Bien que les campagnes originales auraient gagné à être complétées par quelques actes ou chapitres supplémentaires pour élargir leur attrait et leur univers, elles offraient, à vrai dire, une durée de vie considérable. Des fusillades endiablées aux choix cruciaux, chaque campagne regorgeait de moments forts, et surtout, de séquences cinématiques d'une intensité émotionnelle surprenante, mettant l'accent sur la fraternité et la perte, la vengeance et la camaraderie. Certes, les quatrième et cinquième opus étaient tout aussi captivants, mais ils pèchent quelque peu par leur alchimie entre les personnages et leurs dilemmes communs.
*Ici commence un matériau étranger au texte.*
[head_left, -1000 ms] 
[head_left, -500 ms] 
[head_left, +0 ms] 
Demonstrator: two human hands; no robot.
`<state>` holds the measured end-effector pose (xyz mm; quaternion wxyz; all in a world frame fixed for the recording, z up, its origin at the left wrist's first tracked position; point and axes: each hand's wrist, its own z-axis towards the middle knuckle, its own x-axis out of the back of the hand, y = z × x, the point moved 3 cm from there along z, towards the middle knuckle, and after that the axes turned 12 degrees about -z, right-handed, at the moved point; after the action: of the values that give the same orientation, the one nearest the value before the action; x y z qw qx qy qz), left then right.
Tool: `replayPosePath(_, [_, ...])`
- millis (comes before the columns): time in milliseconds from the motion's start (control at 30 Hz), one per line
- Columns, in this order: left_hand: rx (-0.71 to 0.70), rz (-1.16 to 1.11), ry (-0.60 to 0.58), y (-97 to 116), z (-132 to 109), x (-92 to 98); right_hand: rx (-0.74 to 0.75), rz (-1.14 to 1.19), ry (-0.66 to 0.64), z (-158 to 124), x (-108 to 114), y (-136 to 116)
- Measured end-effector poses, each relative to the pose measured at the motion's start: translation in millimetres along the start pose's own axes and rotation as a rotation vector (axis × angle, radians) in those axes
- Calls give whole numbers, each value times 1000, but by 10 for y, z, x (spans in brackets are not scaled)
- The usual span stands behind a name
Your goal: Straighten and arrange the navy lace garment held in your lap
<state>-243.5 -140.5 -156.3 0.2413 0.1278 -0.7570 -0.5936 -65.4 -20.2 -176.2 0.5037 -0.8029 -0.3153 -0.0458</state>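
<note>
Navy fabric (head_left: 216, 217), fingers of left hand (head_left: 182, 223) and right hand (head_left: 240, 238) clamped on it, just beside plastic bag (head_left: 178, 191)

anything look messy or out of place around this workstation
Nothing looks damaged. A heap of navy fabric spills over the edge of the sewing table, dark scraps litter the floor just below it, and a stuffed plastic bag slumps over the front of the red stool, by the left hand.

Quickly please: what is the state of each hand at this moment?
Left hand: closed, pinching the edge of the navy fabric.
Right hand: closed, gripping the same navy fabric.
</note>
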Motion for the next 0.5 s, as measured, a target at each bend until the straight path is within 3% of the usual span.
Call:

Ce n'est pas rédhibitoire, mais la barre était haute.

Pendant longtemps, Long Il était certainement évident que c'était le cas. Engrenage Ce jeu était en avance sur son temps, tant graphiquement que mécaniquement. Certes, les jeux de tir à couvert n'étaient pas un concept nouveau lors de sa sortie initiale, mais il faut reconnaître que The Coalition a joué un rôle crucial dans son développement rapide, notamment grâce à l'adoption d'un système de couverture automatique et d'une fonction de rechargement rapide qui ont permis d'élargir son public et de rendre l'expérience plus accessible. De plus, cette profusion de fonctionnalités et d'améliorations techniques a servi de modèle à d'autres développeurs, qui s'en sont inspirés, contribuant ainsi à son essor. Engrenage Non pas un simple coup de poker ambitieux, mais une propriété intellectuelle novatrice qui allait révolutionner le monde moderne et façonner les jeux de tir tels que nous les connaissons aujourd'hui.
Verdict

Gears of War Ce titre restera à jamais un incontournable du catalogue Xbox Games, et surtout, une saga de tir à la troisième personne intemporelle qui conservera son statut de référence du genre pour longtemps. Fort d'une riche collection d'épisodes d'action exceptionnels et capable de proposer une sélection de suites captivantes, The Coalition a toutes les cartes en main pour faire de ce titre un succès retentissant. Engrenage à un éventail encore plus large de récits épiques et de batailles audacieuses. Impossible de le prédire. où Ce sera le prochain sur la liste, mais une chose est sûre : s'il parvient à maintenir le même niveau que ses prédécesseurs, alors il n'y a vraiment aucune limite.
Test de la série Gears of War (Xbox, PlayStation et PC)
Balles et Fraternité
Gears of War Ce titre restera à jamais un incontournable du catalogue Xbox Games, et surtout, une saga de tir à la troisième personne intemporelle qui conservera son statut de référence du genre pour longtemps. Fort d'une riche collection d'épisodes d'action exceptionnels et capable de proposer une sélection de suites captivantes, The Coalition a toutes les cartes en main pour faire de ce titre un succès retentissant. Engrenage à un éventail encore plus large de récits épiques et de batailles audacieuses. Impossible de le prédire. où Ce sera le prochain sur la liste, mais une chose est sûre : s'il parvient à maintenir le même niveau que ses prédécesseurs, alors il n'y a vraiment aucune limite.